If the data distribution in that column is not uniform (i.e., a data skew exists) then the cardinality estimate will be incorrect. In order to accurately reflect a non-uniform data distribution, a histogram is required on the column. The presence of a histogram changes the formula used by the Optimizer to estimate the cardinality, and allows it to generate a more accurate execution plan.

The creation of histograms is controlled by the METHOD_OPT parameter in the DBMS_STATS gathering procedures.

BEGIN
dbms_stats.Gather_table_stats(ownname => 'SH', tabname => 'SALES',
method_opt => 'FOR ALL COLUMNS_SIZE AUTO');
END;
/

Oracle offers 4 types of histograms, more details on when and how they are created is available in the Optimizer Statistics White Paper.

Misconception 1: It’s always best to disable the creation of histograms

method_opt => 'FOR ALL COLUMNS_SIZE 1'

This misconception often stems from a belief that Oracle creates to many histograms, so you should prevent Oracle from creating any.

So, how does Oracle determine when to create a histogram?

Oracle automatically determines the columns that need histograms based on the column usage information recorded in SYS.COL_USAGE$ (columns used in WHERE clause predicates), and the presence of a data skew. For example, Oracle will not automatically create a histogram on a unique column if it is only seen in equality predicates.

What’s the down side to stopping Oracle from creating any histograms?

The Optimizer will assume an even distribution of values in all columns.
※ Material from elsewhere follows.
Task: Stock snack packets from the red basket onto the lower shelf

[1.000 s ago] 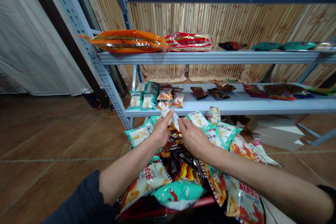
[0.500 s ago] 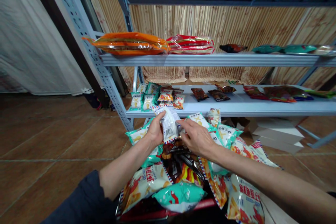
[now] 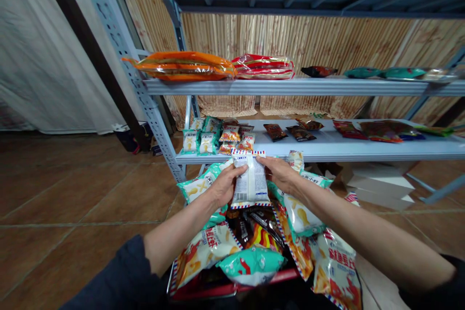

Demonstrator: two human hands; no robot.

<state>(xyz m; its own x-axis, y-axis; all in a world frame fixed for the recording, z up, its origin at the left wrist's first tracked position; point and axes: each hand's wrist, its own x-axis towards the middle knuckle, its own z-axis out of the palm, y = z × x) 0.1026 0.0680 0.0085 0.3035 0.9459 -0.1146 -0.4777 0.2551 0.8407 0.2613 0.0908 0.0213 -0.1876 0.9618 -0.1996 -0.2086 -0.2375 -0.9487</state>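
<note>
Between both hands is a white snack bag (image 3: 250, 181) with red and blue striped ends, its printed back turned up toward me. My left hand (image 3: 227, 185) grips its left side, thumb on top. My right hand (image 3: 279, 173) holds its upper right edge, with the thumb near the top seal. Just below lies a red-rimmed basket (image 3: 214, 291) heaped with snack bags. Among them are a teal snack bag (image 3: 252, 264) at the front, a white and orange snack bag (image 3: 207, 252) to the left, and dark brown packets (image 3: 241, 230) in the middle.
Ahead stands a metal shelf rack (image 3: 261, 88). Its lower board carries small teal packets (image 3: 199, 140), red and white packets (image 3: 236, 138) and brown packets (image 3: 275, 131). An orange bag (image 3: 189, 65) and a red striped bag (image 3: 263, 67) lie higher. A white carton (image 3: 378, 181) sits underneath.
The held snack bag has moved right and turned straighter, facing me more squarely. My right hand has shifted from beside the bag's right side to its upper right edge.
</note>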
On first reading this, you would be forgiven if you thought it doesn’t sound like a down side at all! In fact, it sounds like a short cut to the holy grail of plan stability. But what if the plan you get when the Optimizer assumes an even distribution isn’t the one you want?!

Imagine we owned two hardware stores. Most of customers live in the same zipcode as our store, with a couple of exceptions.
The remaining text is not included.